Asian Pacific Islander culture, contributions celebrated at Sill
First Army Division West Command Sgt. Major Patrick K. Akuna Jr., a native of Lahaina, Maui, Hawaii, hailed the accomplishments of Asian Americans and Pacific Islanders when he spoke at Fort Sill's annual Heritage Month event in their honor on Thursday.
This year's theme was "I Am Beyond," a phrase that captures how Asian Americans and Pacific Islanders have always sought to excel beyond challenges that have limited equal opportunity in America.
Keali'i's School of Polynesian Dance
Maj. Marny Skindrud, executive officer for 168th Brigade Support Battalion (BSB), played a dual role at the event. In addition to serving as mistress of ceremonies, she introduced herself by saying: "Aloha!

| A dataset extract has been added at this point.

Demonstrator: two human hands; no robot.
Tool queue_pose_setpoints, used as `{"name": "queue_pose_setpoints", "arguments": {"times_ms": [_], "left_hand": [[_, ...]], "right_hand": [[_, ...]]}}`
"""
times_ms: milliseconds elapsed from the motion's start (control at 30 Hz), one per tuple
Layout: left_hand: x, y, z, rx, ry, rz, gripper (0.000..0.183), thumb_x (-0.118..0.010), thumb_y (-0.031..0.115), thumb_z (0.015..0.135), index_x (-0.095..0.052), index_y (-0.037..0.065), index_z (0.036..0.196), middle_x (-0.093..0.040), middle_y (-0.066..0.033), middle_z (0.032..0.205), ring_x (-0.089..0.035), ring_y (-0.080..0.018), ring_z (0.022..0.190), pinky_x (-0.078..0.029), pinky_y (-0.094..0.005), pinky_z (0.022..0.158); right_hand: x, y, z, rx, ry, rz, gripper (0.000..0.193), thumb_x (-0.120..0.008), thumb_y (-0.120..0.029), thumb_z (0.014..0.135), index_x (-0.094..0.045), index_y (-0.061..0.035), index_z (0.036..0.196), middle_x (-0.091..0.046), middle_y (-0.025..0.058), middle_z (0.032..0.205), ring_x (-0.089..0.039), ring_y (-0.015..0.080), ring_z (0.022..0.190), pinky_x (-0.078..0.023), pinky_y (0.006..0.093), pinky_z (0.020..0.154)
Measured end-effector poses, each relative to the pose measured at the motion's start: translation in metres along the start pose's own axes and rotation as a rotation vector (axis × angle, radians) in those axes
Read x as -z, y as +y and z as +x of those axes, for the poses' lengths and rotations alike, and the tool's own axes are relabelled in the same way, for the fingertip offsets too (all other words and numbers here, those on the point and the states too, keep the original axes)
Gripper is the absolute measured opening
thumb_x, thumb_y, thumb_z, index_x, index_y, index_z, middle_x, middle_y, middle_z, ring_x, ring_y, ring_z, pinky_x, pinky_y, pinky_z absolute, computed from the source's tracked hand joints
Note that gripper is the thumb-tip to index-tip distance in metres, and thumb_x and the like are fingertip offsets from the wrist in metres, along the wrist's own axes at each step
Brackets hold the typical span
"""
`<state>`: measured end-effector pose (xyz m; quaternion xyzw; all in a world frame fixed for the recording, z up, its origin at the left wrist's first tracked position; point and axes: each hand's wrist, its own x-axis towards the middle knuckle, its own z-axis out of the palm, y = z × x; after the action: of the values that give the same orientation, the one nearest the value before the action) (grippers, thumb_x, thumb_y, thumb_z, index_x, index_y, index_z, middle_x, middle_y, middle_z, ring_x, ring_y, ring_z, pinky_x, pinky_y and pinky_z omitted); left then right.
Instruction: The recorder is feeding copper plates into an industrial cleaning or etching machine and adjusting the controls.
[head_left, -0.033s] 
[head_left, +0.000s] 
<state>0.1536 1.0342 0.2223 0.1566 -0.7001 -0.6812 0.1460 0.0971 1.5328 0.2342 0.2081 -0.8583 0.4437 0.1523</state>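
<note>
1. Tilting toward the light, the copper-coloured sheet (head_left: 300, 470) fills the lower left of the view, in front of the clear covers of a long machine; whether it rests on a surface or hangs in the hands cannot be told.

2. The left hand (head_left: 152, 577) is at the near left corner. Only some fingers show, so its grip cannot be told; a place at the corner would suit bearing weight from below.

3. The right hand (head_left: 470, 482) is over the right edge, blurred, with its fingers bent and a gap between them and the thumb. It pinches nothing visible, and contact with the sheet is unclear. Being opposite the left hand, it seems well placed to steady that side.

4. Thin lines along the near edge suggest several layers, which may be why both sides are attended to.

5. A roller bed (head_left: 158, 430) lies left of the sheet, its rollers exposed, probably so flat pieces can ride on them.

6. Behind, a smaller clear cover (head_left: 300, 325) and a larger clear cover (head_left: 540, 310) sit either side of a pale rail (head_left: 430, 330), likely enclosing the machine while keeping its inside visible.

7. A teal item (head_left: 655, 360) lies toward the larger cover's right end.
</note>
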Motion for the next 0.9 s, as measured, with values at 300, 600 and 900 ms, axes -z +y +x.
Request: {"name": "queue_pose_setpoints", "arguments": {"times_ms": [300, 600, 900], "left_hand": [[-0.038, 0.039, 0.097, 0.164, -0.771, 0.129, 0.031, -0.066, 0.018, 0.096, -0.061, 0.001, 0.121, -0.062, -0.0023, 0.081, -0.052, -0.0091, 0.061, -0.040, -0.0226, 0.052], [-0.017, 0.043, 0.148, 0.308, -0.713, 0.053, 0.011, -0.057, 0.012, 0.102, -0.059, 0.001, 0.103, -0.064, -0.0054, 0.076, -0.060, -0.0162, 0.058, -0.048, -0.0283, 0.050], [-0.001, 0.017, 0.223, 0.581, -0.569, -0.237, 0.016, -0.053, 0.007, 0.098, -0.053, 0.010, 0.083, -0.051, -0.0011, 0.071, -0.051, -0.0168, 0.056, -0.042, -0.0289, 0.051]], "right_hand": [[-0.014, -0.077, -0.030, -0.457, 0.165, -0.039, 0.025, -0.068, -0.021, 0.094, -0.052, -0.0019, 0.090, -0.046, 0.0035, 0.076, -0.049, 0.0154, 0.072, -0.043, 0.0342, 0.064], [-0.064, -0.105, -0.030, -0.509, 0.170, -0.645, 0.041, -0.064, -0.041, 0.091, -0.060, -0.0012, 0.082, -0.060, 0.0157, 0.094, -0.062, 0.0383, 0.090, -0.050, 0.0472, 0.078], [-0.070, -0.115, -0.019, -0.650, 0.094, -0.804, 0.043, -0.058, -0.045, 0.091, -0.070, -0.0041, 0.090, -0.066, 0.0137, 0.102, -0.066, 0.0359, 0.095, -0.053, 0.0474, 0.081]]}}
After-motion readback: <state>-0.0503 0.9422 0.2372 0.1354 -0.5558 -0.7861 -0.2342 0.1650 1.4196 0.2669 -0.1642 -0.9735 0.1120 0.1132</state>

My name is Kamalie, and I am a haumana or dancer with Keali'i's School of Polynesian Dance, right here in Lawton. I have been dancing with the group for 11 years, so during the course of this luncheon, you'll get to see a few of our costumes that we use when we perform dances from various Polynesian islands.
"The students of Keali'i's are family members of retired soldiers and soldiers from 2nd Battalion, 2nd Field Artillery (FA); 3rd Battalion, 13th FA, and the 77th Army Band. The dancers themselves also represent 168th BSB, and a former dancer just helped lead the first Hawaiian hauakoa, or 'Dance of the Warrior,' which was conducted during the 25th Infantry Division's change of command in Hawaii this month," Skindrud said.
"In a true representation of diversity, the dancers are not just Hawaiian and Polynesian. They are Caucasian, English, Puerto Rican, Native American, Apache, Comanche and Pueblo Indian from New Mexico, Portuguese, Japanese, Chinese, African American, South Korean, Filipino, Indian and Norwegian," she said.